We can look forward to a safer vehicle, and hopefully to an industry less liable to recalls.

THE ECONOMIST magazine, in its latest weekly report on world economies, highlights changes in Gross Domestic Product (GDP), Industrial Production, Consumer Prices and Unemployment Rates for what it considers the world’s major economies. These data are not necessarily good to the present day, but are mostly applicable to at latest the past two months, and show definite trends in the world economy. The figures are qualified as being the latest available, and with reference to a given quarter or month. The figures for GDP represent change on the previous quarter, at an annual rate. The industrial production figures represent year-on-year changes, as do the consumer prices increases. The unemployment figures, %, are for the month as noted.

GDP Indl.

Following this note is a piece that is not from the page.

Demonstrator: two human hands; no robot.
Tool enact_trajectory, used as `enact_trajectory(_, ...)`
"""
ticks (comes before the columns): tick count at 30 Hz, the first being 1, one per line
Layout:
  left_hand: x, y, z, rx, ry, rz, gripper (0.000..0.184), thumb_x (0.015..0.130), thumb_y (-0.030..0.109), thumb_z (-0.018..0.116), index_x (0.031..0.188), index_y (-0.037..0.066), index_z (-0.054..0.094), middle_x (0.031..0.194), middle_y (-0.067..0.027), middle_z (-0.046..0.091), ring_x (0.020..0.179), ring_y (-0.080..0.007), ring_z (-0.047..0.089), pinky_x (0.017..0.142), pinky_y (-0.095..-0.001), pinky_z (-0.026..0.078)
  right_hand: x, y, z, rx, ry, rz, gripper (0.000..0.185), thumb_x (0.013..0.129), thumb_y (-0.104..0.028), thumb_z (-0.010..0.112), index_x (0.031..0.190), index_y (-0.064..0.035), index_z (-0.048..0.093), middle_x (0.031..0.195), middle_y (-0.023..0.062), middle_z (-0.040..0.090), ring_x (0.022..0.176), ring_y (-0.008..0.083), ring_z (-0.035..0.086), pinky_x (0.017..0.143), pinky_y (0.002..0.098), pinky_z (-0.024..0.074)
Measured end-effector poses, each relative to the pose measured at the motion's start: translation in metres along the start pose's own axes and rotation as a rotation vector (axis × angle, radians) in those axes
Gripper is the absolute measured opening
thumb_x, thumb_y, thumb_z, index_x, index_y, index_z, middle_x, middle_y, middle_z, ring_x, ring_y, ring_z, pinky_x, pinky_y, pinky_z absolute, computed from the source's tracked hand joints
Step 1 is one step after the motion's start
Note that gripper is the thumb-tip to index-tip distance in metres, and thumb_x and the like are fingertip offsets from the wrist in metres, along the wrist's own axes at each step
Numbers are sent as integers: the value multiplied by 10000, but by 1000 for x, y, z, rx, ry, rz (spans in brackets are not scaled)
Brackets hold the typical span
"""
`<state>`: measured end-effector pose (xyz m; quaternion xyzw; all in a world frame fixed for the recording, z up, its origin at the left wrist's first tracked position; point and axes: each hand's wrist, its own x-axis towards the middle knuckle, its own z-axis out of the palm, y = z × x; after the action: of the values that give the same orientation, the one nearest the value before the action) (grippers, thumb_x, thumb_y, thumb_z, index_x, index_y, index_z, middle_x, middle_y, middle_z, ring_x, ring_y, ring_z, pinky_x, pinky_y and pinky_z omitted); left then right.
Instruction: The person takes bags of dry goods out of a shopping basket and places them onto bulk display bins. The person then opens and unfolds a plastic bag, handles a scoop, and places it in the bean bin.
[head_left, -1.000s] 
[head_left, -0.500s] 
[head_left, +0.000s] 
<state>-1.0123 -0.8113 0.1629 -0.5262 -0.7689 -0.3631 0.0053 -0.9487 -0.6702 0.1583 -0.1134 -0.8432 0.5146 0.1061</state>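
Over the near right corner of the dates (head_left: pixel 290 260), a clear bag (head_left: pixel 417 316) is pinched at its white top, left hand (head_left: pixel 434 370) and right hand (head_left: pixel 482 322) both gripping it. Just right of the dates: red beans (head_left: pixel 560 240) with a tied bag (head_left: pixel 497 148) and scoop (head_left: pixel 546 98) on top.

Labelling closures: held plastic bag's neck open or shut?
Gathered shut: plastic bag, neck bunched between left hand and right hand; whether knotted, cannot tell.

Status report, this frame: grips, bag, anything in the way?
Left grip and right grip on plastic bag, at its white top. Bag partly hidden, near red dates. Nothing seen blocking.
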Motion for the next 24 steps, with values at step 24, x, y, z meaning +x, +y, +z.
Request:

Prod Cons.Prices Unemployment

United States + 3.9 (qtr) + 4.0 Oct + 1.7 Oct 5.80 Oct

Canada + 3.6 (qtr) + 3.2 Aug + 2.4 Oct 6.5 Oct

China + 7.8 (qtr) + 7.7 Oct + 1.6 Oct 4.1 Q2

Japan – 1.6 (qtr) + 0.8 Sept + 3.3 Sept 3.6 Sept

Britain +2.8 (qtr) + 1.4 Sept + 1.3 Oct 6.0 Aug

Euro area + 0.6 (qtr) -1.9 Aug + 0.4 Oct 11.5 Sept

France + 1.1 (qtr) – 0.3 Sept + 0.5 Oct 10.5 Sep

Germany + 0.3 (qtr) – 0.2 Sept + 0.8 Oct 6.7 Oct

Spain + 2.3 (qtr) + 3.7 Sept – 0.1 Oct 24.0 Sept

India + 3.1 (qtr) + 2.5 Sept + 5.5 Oct 8.8 2013

Brazil – 2.4 (qtr) – 2.1 Sept + 6.6 Oct 4.7 Oct

Argentina + 3.6 (qtr) -1.7 Sept 7.5 Q3

Mexico + 2.0 (qtr) + 3.0 Sept + 4.3 Oct 4.7 Oct



final-word-ballThe U.S. economy is still doing very well, as is Canada’s. The UK continues to significantly outperform Europe. It is to hope that things (are made to) pick up elsewhere around the globe.

GALLUP’s recent U.S. Weekly Economic Confidence Index reached –6 in mid-November. Its Job Creation Index crept back up to +28 in November.

Optimism will be our watchword. It remains for us to wish you, our readers, the happiest of holidays and a peaceful and prosperous new year.